> **PROBLEM TO WORK ON**:
Restate all the data word for word and omit the pictures.

> **DATASET EXCERPT**:
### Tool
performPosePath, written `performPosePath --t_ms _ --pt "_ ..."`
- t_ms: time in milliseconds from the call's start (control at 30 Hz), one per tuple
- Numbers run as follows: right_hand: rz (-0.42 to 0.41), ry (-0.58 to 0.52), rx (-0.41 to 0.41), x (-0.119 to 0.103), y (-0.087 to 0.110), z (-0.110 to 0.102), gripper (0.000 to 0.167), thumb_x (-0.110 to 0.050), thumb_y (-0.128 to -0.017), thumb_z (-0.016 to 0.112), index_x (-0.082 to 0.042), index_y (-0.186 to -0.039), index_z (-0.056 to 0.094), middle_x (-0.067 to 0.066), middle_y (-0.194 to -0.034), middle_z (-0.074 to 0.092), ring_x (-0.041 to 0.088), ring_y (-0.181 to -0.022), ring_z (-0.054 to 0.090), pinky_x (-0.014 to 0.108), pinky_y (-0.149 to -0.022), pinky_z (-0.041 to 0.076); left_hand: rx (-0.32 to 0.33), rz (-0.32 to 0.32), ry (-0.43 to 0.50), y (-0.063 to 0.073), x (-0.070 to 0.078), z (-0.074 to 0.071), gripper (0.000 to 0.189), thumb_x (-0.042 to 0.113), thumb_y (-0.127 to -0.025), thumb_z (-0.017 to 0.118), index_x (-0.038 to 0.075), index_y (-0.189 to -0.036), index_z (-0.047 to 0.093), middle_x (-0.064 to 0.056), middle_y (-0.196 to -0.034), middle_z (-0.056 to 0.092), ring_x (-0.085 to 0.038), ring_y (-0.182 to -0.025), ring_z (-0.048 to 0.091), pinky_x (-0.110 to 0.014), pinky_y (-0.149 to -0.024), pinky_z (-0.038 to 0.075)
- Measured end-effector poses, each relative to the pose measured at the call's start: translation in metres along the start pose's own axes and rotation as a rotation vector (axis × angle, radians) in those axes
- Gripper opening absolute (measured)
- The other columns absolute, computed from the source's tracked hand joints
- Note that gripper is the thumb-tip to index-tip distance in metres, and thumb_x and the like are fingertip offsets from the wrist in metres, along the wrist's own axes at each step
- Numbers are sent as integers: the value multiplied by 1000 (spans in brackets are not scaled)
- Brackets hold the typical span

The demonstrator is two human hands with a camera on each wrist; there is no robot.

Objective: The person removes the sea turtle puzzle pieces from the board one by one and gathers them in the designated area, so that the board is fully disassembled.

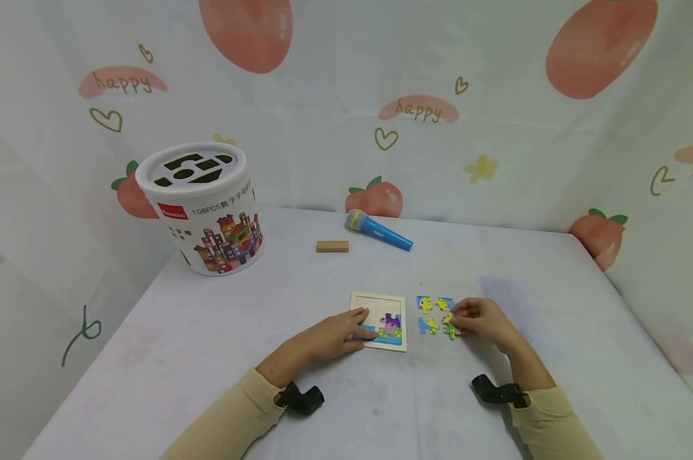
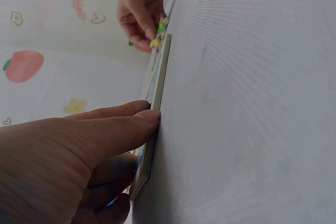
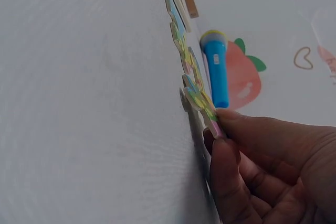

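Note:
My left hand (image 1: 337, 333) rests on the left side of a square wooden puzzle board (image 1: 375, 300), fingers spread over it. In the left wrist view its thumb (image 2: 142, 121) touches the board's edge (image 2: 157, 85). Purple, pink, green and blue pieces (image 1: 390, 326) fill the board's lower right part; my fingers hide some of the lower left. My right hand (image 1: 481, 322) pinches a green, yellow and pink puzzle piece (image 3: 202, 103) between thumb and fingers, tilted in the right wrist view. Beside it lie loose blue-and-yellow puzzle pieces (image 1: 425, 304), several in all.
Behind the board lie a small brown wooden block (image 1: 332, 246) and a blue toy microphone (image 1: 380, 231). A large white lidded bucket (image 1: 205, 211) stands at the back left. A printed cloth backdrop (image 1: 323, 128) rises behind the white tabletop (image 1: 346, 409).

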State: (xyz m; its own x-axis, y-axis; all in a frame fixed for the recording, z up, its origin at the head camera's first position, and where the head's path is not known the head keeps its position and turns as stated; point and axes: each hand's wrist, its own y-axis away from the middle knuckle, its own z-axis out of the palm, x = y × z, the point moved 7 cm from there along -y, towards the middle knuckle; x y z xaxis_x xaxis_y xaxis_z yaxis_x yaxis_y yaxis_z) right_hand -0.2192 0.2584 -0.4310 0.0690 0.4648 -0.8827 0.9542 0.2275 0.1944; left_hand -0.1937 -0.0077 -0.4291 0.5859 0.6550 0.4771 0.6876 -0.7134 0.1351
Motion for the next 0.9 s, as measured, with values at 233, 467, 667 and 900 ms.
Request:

> **SOLUTION TO THIS TASK**:
### Tool
performPosePath, written `performPosePath --t_ms _ --pt "_ ..."`
- t_ms: time in milliseconds from the call's start (control at 30 Hz), one per tuple
- Numbers run as follows: right_hand: rz (-0.42 to 0.41), ry (-0.58 to 0.52), rx (-0.41 to 0.41), x (-0.119 to 0.103), y (-0.087 to 0.110), z (-0.110 to 0.102), gripper (0.000 to 0.167), thumb_x (-0.110 to 0.050), thumb_y (-0.128 to -0.017), thumb_z (-0.016 to 0.112), index_x (-0.082 to 0.042), index_y (-0.186 to -0.039), index_z (-0.056 to 0.094), middle_x (-0.067 to 0.066), middle_y (-0.194 to -0.034), middle_z (-0.074 to 0.092), ring_x (-0.041 to 0.088), ring_y (-0.181 to -0.022), ring_z (-0.054 to 0.090), pinky_x (-0.014 to 0.108), pinky_y (-0.149 to -0.022), pinky_z (-0.041 to 0.076); left_hand: rx (-0.32 to 0.33), rz (-0.32 to 0.32), ry (-0.43 to 0.50), y (-0.063 to 0.073), x (-0.070 to 0.078), z (-0.074 to 0.071), gripper (0.000 to 0.189), thumb_x (-0.042 to 0.113), thumb_y (-0.127 to -0.025), thumb_z (-0.017 to 0.118), index_x (-0.038 to 0.075), index_y (-0.189 to -0.036), index_z (-0.047 to 0.093), middle_x (-0.064 to 0.056), middle_y (-0.196 to -0.034), middle_z (-0.056 to 0.092), ring_x (-0.085 to 0.038), ring_y (-0.182 to -0.025), ring_z (-0.048 to 0.091), pinky_x (-0.110 to 0.014), pinky_y (-0.149 to -0.024), pinky_z (-0.038 to 0.075)
- Measured end-effector poses, each relative to the pose measured at the call's start: translation in metres along the start pose's own axes and rotation as a rotation vector (axis × angle, radians) in those axes
- Gripper opening absolute (measured)
- The other columns absolute, computed from the source's tracked hand joints
- Note that gripper is the thumb-tip to index-tip distance in metres, and thumb_x and the like are fingertip offsets from the wrist in metres, along the wrist's own axes at each step
- Numbers are sent as integers: the value multiplied by 1000 (spans in brackets are not scaled)
- Brackets hold the typical span

The demonstrator is two human hands with a camera on each wrist; there is no robot.

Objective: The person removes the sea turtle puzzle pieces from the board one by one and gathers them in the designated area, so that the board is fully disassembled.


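Note:
My left hand (image 1: 337, 333) rests on the left side of a square wooden puzzle board (image 1: 375, 300), fingers spread over it. In the left wrist view its thumb (image 2: 142, 121) touches the board's edge (image 2: 157, 85). Purple, pink, green and blue pieces (image 1: 390, 326) fill the board's lower right part; my fingers hide some of the lower left. My right hand (image 1: 481, 322) pinches a green, yellow and pink puzzle piece (image 3: 202, 103) between thumb and fingers, tilted in the right wrist view. Beside it lie loose blue-and-yellow puzzle pieces (image 1: 425, 304), several in all.
Behind the board lie a small brown wooden block (image 1: 332, 246) and a blue toy microphone (image 1: 380, 231). A large white lidded bucket (image 1: 205, 211) stands at the back left. A printed cloth backdrop (image 1: 323, 128) rises behind the white tabletop (image 1: 346, 409).
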
State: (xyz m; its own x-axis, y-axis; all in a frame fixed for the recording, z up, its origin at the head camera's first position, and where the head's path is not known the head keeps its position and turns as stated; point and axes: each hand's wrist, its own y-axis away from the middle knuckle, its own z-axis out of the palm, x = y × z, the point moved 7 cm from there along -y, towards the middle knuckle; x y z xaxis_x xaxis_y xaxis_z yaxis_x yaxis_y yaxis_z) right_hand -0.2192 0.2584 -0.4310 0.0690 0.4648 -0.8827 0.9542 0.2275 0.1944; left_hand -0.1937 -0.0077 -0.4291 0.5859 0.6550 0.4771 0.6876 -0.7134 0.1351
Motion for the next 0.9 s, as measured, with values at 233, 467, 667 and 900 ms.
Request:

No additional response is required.